- THE PROBLEM -
This exercise calls for an exact copy of the listing below.

- MATERIAL PROVIDED -
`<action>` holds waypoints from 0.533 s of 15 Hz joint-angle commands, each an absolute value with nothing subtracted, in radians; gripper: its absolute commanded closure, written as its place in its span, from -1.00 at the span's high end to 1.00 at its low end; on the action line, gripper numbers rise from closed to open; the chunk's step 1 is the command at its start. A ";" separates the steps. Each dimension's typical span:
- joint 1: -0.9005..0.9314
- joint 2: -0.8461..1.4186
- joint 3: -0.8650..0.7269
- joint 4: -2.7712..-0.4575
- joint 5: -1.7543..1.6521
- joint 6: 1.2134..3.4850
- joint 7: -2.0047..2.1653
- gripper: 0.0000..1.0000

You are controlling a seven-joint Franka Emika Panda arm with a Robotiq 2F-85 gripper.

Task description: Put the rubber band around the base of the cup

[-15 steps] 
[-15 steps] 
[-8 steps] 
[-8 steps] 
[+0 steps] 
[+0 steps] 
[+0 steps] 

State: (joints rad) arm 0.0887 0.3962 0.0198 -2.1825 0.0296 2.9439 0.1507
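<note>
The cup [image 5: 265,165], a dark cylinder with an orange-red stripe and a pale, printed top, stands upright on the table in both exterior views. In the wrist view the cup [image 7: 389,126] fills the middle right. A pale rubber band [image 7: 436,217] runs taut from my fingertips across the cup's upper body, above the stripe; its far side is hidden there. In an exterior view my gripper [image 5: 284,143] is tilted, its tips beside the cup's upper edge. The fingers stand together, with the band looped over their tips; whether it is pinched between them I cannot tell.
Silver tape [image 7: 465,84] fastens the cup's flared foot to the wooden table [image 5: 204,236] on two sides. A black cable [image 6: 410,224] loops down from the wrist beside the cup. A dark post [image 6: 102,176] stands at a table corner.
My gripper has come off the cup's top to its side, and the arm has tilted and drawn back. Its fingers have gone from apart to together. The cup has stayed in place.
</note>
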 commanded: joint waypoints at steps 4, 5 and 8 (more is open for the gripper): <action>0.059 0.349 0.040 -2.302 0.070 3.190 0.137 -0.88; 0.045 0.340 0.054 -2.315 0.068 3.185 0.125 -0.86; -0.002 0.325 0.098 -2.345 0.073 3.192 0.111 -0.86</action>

- RESPONSE AREA -
`<action>` holds waypoints from 0.533 s of 15 Hz joint-angle commands, each an absolute value with nothing subtracted, in radians; gripper: its absolute commanded closure, written as its place in its span, from -1.00 at the span's high end to 1.00 at its low end; on the action line, gripper numbers rise from closed to open; the chunk's step 1 is the command at its start. A ";" separates the steps. Each dimension's typical span:
- joint 1: -0.9005..0.9314
- joint 2: -0.8461..1.4186
- joint 3: -0.8650..0.7269
- joint 4: -2.7712..-0.4575
- joint 5: -1.7543..1.6521
- joint 6: 1.2134..3.4850
- joint 7: -2.0047..2.1653
- gripper: 0.0000..1.0000

You are controlling a seven-joint Franka Emika Panda arm with a Robotiq 2F-85 gripper.

Task description: Put the rubber band around the base of the cup

[-15 steps] 
[-15 steps] 
[-8 steps] 
[-8 steps] 
[+0 steps] 
[+0 steps] 
[+0 steps] 

State: (joints rad) arm 0.0887 0.3962 0.0198 -2.1825 0.0296 2.9439 0.1507
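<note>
The cup [image 5: 265,165], a dark cylinder with an orange-red stripe and a pale, printed top, stands upright on the table in both exterior views. In the wrist view the cup [image 7: 389,126] fills the middle right. A pale rubber band [image 7: 436,217] runs taut from my fingertips across the cup's upper body, above the stripe; its far side is hidden there. In an exterior view my gripper [image 5: 284,143] is tilted, its tips beside the cup's upper edge. The fingers stand together, with the band looped over their tips; whether it is pinched between them I cannot tell.
Silver tape [image 7: 465,84] fastens the cup's flared foot to the wooden table [image 5: 204,236] on two sides. A black cable [image 6: 410,224] loops down from the wrist beside the cup. A dark post [image 6: 102,176] stands at a table corner.
My gripper has come off the cup's top to its side, and the arm has tilted and drawn back. Its fingers have gone from apart to together. The cup has stayed in place.
</note>
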 commanded: joint waypoints at steps 4, 5 and 8 (more is open for the gripper): <action>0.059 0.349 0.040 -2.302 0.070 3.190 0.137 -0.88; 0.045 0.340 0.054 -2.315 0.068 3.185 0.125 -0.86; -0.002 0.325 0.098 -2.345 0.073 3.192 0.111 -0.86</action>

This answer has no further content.